→ **PROBLEM DETAILS**: Extract the first line through the line containing "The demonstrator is" from the listing below, exactly as written.

→ **MATERIAL PROVIDED**:
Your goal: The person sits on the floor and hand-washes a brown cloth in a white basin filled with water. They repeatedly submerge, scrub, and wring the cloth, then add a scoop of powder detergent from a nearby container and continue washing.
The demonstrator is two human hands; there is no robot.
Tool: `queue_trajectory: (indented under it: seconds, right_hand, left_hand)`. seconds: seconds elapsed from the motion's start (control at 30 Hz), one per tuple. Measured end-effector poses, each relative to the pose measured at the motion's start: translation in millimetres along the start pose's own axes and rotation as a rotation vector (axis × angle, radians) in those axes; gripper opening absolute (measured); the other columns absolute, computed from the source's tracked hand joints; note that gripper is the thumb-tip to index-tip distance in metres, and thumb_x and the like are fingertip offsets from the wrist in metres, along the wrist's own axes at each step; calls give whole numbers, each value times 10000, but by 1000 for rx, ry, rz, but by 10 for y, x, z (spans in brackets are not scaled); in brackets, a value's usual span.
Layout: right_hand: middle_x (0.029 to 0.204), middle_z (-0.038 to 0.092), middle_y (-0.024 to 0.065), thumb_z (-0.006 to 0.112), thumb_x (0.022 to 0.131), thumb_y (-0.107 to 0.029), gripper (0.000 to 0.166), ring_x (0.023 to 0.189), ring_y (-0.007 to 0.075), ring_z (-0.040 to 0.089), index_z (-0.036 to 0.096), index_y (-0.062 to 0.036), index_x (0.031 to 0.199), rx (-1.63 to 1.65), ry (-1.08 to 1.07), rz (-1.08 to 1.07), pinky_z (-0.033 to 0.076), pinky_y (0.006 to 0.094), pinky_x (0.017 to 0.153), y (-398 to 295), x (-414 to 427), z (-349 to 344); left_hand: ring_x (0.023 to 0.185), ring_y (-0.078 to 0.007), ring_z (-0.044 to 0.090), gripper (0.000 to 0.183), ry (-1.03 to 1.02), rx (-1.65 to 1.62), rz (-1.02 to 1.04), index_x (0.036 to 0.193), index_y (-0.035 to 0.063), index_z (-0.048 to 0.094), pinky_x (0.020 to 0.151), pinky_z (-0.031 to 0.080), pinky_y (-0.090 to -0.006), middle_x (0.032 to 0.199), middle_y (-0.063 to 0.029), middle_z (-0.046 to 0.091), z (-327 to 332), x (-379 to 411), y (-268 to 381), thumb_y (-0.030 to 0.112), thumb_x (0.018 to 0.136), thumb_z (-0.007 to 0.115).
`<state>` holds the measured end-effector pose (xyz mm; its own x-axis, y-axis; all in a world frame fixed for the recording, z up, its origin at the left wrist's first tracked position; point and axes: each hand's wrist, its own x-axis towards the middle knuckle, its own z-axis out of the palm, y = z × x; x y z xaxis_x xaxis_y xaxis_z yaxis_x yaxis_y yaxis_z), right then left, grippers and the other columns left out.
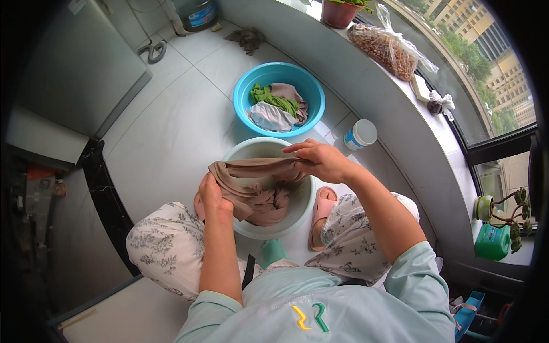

→ **REPLY TO THE EXERCISE**:
Your goal: The person sits on the floor and hand-washes a brown cloth in a white basin filled with water. They repeatedly submerge, scrub, and wring the cloth, then add a scoop of powder detergent from a nearby container and continue washing.
The demonstrator is two human hands; there is no robot.

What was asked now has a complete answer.